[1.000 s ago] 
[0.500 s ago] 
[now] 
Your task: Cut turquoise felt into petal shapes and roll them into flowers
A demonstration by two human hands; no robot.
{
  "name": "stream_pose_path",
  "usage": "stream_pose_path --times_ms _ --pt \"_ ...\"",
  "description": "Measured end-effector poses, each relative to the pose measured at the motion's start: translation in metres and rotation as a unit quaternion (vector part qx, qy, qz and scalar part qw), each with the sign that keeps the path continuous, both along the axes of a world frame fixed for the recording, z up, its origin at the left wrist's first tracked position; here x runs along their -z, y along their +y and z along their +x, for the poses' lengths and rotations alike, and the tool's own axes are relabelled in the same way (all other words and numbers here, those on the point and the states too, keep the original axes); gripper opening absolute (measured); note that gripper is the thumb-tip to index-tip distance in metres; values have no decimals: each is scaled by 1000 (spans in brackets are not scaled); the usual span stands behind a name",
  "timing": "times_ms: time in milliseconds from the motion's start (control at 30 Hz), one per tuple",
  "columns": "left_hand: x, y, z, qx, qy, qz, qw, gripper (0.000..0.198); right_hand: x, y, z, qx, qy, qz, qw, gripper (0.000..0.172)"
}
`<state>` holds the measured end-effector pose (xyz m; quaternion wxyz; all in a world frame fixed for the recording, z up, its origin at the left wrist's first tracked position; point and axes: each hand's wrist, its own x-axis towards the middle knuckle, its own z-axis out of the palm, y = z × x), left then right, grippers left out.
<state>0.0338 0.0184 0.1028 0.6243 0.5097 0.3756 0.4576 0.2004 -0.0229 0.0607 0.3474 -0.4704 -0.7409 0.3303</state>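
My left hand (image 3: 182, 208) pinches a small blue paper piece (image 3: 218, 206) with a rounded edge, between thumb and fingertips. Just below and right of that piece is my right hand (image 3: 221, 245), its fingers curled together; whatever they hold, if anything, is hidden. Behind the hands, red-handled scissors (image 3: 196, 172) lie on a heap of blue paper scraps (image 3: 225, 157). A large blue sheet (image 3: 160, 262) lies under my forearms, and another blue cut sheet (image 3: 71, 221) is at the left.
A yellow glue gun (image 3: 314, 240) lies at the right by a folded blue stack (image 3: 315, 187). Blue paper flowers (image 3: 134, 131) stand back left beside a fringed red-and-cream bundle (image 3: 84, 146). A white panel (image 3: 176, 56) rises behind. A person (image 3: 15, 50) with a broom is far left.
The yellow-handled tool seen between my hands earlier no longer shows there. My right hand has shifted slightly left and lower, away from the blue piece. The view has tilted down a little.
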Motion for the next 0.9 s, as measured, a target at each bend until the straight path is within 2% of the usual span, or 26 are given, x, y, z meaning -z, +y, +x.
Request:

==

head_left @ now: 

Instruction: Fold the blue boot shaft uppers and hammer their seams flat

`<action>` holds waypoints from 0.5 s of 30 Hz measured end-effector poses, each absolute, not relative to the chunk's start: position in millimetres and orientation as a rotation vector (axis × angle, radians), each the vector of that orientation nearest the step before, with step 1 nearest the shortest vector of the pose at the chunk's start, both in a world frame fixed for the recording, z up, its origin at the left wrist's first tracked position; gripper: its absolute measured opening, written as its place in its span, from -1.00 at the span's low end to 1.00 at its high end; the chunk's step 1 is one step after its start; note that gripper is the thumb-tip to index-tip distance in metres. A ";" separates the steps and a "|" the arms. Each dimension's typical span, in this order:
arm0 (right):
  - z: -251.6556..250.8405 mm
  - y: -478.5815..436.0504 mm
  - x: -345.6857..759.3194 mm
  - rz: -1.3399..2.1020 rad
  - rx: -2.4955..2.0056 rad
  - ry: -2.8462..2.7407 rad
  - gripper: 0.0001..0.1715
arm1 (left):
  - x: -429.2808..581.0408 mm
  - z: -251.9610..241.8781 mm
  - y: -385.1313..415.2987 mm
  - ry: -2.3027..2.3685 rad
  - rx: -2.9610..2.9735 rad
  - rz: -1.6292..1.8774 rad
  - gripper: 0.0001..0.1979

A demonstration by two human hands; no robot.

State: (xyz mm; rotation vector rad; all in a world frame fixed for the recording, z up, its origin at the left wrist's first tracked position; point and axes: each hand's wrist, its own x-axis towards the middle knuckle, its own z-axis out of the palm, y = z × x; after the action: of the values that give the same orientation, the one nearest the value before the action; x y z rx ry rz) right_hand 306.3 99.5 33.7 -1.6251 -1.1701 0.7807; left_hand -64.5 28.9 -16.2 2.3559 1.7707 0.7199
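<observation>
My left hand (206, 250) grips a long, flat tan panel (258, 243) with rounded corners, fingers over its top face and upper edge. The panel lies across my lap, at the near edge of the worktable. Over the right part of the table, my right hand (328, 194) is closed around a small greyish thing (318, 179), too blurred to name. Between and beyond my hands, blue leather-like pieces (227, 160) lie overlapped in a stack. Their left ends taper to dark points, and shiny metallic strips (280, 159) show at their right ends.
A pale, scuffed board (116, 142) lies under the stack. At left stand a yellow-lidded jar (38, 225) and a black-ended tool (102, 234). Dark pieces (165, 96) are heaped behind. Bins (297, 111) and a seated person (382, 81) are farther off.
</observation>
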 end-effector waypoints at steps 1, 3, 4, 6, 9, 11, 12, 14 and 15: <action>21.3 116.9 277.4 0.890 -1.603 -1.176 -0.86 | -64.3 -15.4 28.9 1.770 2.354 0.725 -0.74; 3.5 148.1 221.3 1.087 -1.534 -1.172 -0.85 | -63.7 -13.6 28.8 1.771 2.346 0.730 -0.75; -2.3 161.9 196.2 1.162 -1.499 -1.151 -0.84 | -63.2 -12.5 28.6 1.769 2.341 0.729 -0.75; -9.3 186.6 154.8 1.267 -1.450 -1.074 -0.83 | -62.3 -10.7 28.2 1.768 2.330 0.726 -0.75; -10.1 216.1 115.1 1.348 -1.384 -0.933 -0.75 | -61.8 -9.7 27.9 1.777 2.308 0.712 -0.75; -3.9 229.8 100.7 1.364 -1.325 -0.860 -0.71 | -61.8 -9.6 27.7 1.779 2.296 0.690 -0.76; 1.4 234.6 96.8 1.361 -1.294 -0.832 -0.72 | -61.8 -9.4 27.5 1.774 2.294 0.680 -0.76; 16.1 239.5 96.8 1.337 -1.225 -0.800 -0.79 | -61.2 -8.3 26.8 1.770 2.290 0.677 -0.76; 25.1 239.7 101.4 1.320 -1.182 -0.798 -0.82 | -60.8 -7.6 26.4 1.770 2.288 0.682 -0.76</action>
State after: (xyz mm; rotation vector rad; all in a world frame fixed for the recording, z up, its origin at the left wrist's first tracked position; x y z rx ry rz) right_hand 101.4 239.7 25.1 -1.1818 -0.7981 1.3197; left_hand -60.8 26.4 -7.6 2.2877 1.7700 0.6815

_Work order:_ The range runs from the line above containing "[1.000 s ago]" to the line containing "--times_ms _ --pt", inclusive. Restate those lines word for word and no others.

_Solution for this problem:_
[1.000 s ago] 
[0.500 s ago] 
[now] 
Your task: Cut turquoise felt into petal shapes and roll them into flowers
A demonstration by two human hands; no robot.
{
  "name": "stream_pose_path",
  "usage": "stream_pose_path --times_ms _ --pt \"_ ...\"",

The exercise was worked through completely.